◆ Instructions for the task
Below is a listing; repeat exactly the lines from the one containing "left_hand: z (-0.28" to the one containing "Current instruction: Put", both included.

── Data provided ──

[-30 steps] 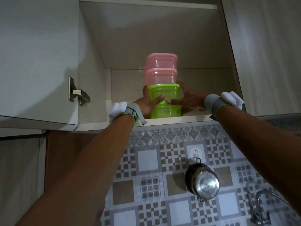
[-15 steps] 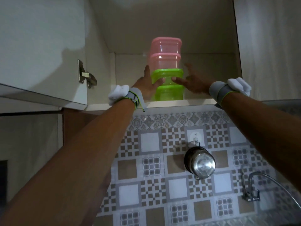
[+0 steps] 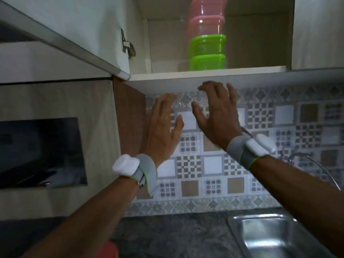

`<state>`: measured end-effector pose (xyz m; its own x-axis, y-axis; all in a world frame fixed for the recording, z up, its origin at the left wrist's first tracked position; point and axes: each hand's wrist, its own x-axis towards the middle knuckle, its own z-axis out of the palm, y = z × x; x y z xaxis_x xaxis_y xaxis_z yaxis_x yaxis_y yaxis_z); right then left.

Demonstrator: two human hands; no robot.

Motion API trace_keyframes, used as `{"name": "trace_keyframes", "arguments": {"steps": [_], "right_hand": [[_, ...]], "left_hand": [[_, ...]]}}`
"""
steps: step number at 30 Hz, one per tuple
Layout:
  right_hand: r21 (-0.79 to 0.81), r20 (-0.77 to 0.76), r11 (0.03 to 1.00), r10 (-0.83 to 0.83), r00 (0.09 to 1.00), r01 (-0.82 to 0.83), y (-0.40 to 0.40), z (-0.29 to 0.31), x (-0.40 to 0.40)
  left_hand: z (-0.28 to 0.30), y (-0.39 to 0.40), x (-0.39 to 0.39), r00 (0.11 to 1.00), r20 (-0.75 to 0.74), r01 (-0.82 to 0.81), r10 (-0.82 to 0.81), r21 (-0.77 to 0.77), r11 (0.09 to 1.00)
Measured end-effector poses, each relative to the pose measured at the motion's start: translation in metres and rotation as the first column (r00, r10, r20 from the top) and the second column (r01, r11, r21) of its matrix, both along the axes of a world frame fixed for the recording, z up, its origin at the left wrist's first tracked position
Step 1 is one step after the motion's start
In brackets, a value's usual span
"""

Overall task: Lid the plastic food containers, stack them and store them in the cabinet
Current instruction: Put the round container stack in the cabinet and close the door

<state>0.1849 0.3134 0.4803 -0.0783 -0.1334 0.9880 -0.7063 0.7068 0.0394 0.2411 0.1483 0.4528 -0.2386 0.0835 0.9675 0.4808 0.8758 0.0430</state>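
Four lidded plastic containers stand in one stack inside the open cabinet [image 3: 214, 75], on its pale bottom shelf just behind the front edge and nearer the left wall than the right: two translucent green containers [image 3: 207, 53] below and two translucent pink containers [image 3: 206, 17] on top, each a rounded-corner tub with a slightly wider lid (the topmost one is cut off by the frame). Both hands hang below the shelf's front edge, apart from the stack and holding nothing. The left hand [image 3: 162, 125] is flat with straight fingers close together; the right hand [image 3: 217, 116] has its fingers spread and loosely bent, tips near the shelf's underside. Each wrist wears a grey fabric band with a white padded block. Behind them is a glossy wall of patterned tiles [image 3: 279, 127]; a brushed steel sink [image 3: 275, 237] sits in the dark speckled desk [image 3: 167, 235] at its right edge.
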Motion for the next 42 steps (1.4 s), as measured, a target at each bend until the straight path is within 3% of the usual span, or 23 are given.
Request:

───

◆ Result of the exercise
  left_hand: z (-0.28 to 0.30), y (-0.39 to 0.40), x (-0.39 to 0.39), r00 (0.11 to 1.00), r20 (-0.75 to 0.74), r01 (-0.82 to 0.81), r10 (-0.82 to 0.81), r21 (-0.77 to 0.77), r11 (0.09 to 1.00)
Measured end-effector poses, each relative to the pose measured at the motion's start: translation in metres and rotation as the first column (r00, r10, r20 from the top) and the second column (r01, r11, r21) of its matrix, both along the axes of a world frame fixed for the recording, z up, its origin at the left wrist's first tracked position
Step 1 is one step after the motion's start
In brackets, a value's usual span
"""

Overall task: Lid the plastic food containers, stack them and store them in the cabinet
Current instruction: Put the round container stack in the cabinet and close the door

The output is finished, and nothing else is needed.